What the exercise asks: Could every line below be transcribed exactly, with the pictures dropped?

Supplied data:
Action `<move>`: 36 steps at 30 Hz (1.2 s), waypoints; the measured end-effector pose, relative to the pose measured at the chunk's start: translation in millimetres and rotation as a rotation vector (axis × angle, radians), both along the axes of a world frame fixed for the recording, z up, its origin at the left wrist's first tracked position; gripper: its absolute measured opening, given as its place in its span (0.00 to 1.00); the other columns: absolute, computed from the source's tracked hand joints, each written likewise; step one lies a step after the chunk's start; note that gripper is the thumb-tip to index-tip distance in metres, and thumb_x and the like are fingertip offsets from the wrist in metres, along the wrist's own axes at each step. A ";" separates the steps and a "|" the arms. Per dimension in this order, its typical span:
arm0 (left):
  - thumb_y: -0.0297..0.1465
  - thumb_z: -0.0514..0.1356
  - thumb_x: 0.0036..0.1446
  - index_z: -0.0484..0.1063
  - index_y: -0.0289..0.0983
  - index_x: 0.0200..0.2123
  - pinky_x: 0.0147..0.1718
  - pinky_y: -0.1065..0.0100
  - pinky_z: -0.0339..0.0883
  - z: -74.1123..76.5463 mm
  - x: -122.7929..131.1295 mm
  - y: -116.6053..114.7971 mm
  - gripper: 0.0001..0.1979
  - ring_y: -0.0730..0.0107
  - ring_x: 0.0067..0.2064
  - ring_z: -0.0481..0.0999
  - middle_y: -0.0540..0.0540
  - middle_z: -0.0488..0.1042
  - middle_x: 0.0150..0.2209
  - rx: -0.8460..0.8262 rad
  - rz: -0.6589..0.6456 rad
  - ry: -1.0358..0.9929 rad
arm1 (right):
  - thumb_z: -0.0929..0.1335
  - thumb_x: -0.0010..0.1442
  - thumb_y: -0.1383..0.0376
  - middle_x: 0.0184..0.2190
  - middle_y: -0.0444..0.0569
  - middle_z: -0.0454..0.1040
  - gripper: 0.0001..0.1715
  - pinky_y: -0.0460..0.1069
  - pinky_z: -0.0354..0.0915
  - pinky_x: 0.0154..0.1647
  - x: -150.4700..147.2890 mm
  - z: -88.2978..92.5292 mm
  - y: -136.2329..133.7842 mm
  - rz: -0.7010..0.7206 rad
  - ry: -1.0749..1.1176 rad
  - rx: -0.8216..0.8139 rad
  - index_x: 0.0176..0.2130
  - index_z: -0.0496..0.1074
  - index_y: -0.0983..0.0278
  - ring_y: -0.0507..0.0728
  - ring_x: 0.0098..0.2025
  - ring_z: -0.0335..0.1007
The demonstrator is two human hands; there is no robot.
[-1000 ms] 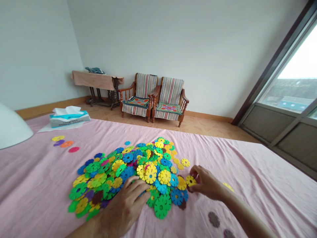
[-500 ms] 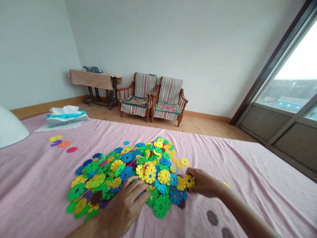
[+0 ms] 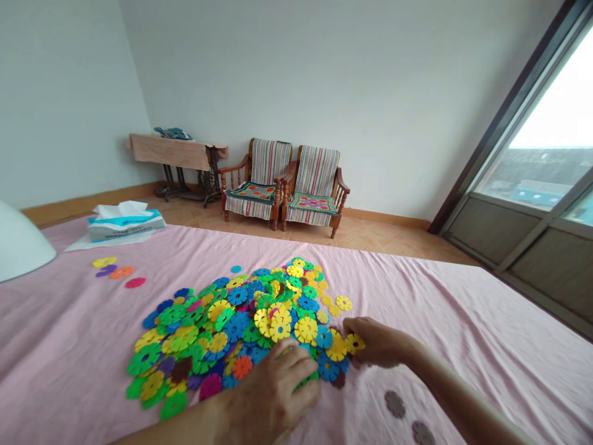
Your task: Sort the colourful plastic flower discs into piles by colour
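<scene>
A heap of plastic snowflake discs (image 3: 199,340), slotted round the rim in yellow, green, blue and other colours, is spread on a pink cloth (image 3: 445,309). Over the heap's near right edge lies my left hand (image 3: 280,389), fingers loosely bent and slightly apart. Green discs show between and beside those fingers; their tips are partly hidden. My right hand (image 3: 382,345) is closed at the heap's right side, pinching a yellow snowflake disc (image 3: 355,343). This disc sits close to another yellow disc (image 3: 337,347) at the heap's edge.
Two brown discs (image 3: 395,404) lie near my right forearm. A few loose discs (image 3: 121,272) and a tissue pack (image 3: 126,224) are at the left, beside a white rounded object (image 3: 23,244). Two wooden armchairs (image 3: 315,179) and a cloth-covered sewing table (image 3: 169,151) stand beyond.
My left hand has slid right across the heap's near edge, uncovering orange and magenta discs and covering green ones. My right hand stays nearly in place with the yellow disc.
</scene>
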State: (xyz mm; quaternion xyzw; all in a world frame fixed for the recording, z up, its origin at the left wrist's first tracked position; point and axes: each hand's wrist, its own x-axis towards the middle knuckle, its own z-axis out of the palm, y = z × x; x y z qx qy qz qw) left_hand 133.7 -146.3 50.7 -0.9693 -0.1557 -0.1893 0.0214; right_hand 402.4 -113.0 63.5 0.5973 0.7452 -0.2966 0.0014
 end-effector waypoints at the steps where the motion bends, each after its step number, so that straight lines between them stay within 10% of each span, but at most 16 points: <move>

Response:
Action `<move>`: 36 steps at 30 Hz (1.2 s), waypoints; the measured end-effector pose, relative to the pose measured at the chunk's start: translation in millimetres and rotation as a rotation vector (axis × angle, radians), both along the axes of a world frame fixed for the recording, z up, its origin at the left wrist's first tracked position; gripper: its absolute measured opening, given as its place in its span (0.00 to 1.00); the other columns: absolute, computed from the source's tracked hand joints, each written likewise; step one lies a step after the chunk's start; note that gripper is the thumb-tip to index-tip distance in metres, and thumb_x and the like are fingertip offsets from the wrist in metres, along the wrist's own axes at each step. A ";" separates the steps and a "|" the arms. Per dimension in this order, its typical span:
arm0 (left):
  - thumb_y: -0.0297..0.1465
  - thumb_z: -0.0514..0.1356
  - thumb_x: 0.0036..0.1446
  - index_z: -0.0484..0.1063
  - index_y: -0.0289..0.0983
  - index_x: 0.0200..0.2123
  - pinky_x: 0.0147..0.1718
  - pinky_y: -0.1065..0.0100
  - pinky_z: -0.0339..0.0883
  - z: -74.1123..76.5463 mm
  - x: -122.7929..131.1295 mm
  - y: -116.6053..114.7971 mm
  - gripper: 0.0001..0.1979
  - ring_y: -0.0730..0.0107
  - ring_x: 0.0067..0.2064
  - ring_z: -0.0481..0.0999
  - middle_y: -0.0540..0.0540
  - middle_z: -0.0488..0.1042
  - middle_x: 0.0150..0.2209
  - rx: -0.8460..0.8262 rad
  - rz: -0.6589..0.6456 rad
  - ry: -1.0358..0.9929 rad
arm1 (right):
  - thumb_z: -0.0929..0.1335
  - thumb_x: -0.0010..0.1442
  - thumb_y: -0.1383..0.0376
  - middle_x: 0.0184..0.2190
  - middle_y: -0.0444..0.0569
  - middle_z: -0.0454..0.1040
  - gripper: 0.0001..0.1715
  - pinky_y: -0.0460..0.1069
  - pinky_z: -0.0354..0.0915
  - pinky_x: 0.0154..0.1647
  - x: -150.4700..147.2890 mm
  - z: -88.2978..92.5292 mm
  - y: -136.2329..133.7842 mm
  - rz: -0.7010..0.7206 rad
  - ry: -1.0749..1.1176 rad
  - rx: -0.8216..0.8139 rad
  - index_x: 0.0176..0.2130
  - index_z: -0.0496..0.1074
  - index_y: -0.0983..0.0278
  - ring_y: -0.0507..0.0728
  - ring_x: 0.0098..0.2025
  - ring_z: -0.0335..0.1007
The demonstrator is two human hands; there is no robot.
[-1000 ms] 
[-500 ms] 
[+0 ms] 
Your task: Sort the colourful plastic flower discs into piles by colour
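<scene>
A heap of plastic snowflake discs (image 3: 199,340), slotted round the rim in yellow, green, blue and other colours, is spread on a pink cloth (image 3: 445,309). Over the heap's near right edge lies my left hand (image 3: 280,389), fingers loosely bent and slightly apart. Green discs show between and beside those fingers; their tips are partly hidden. My right hand (image 3: 382,345) is closed at the heap's right side, pinching a yellow snowflake disc (image 3: 355,343). This disc sits close to another yellow disc (image 3: 337,347) at the heap's edge.
Two brown discs (image 3: 395,404) lie near my right forearm. A few loose discs (image 3: 121,272) and a tissue pack (image 3: 126,224) are at the left, beside a white rounded object (image 3: 23,244). Two wooden armchairs (image 3: 315,179) and a cloth-covered sewing table (image 3: 169,151) stand beyond.
My left hand has slid right across the heap's near edge, uncovering orange and magenta discs and covering green ones. My right hand stays nearly in place with the yellow disc.
</scene>
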State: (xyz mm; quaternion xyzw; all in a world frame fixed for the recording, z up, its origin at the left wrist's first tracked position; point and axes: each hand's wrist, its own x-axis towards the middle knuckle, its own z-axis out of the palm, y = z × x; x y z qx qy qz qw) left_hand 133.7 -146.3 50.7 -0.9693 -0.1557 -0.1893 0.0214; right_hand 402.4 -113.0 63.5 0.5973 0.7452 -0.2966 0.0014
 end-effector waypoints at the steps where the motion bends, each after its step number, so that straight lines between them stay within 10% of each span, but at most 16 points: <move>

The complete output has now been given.